— Aim of the exercise —
Write out the data in full, exactly as shown.

——

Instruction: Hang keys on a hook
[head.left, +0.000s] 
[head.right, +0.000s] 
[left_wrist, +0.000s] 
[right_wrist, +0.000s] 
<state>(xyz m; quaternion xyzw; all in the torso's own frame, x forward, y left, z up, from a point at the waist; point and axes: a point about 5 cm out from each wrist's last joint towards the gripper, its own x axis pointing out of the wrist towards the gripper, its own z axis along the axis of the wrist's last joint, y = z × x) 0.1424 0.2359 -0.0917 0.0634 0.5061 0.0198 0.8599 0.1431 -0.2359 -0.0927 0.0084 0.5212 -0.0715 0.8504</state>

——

— Problem solution —
Instruction: Hang keys on a hook
[head.left, +0.000s] 
[head.right, +0.000s] 
[left_wrist, +0.000s] 
[right_wrist, +0.000s] 
<state>(xyz m; quaternion xyzw; all in the torso's own frame, x forward, y left, z up, from a point at the waist; point and axes: a point about 5 cm out from each wrist's last joint towards the gripper, its own x axis pointing out of the wrist towards the gripper, its own z axis along the axis of the wrist's last joint, y = z × x) 0.1424 0.2359 -0.0917 0.0634 0.5061 0.0198 0.8599 0.1431 -0.2359 -0.0927 0.0084 0.5212 -0.0715 0.8504</state>

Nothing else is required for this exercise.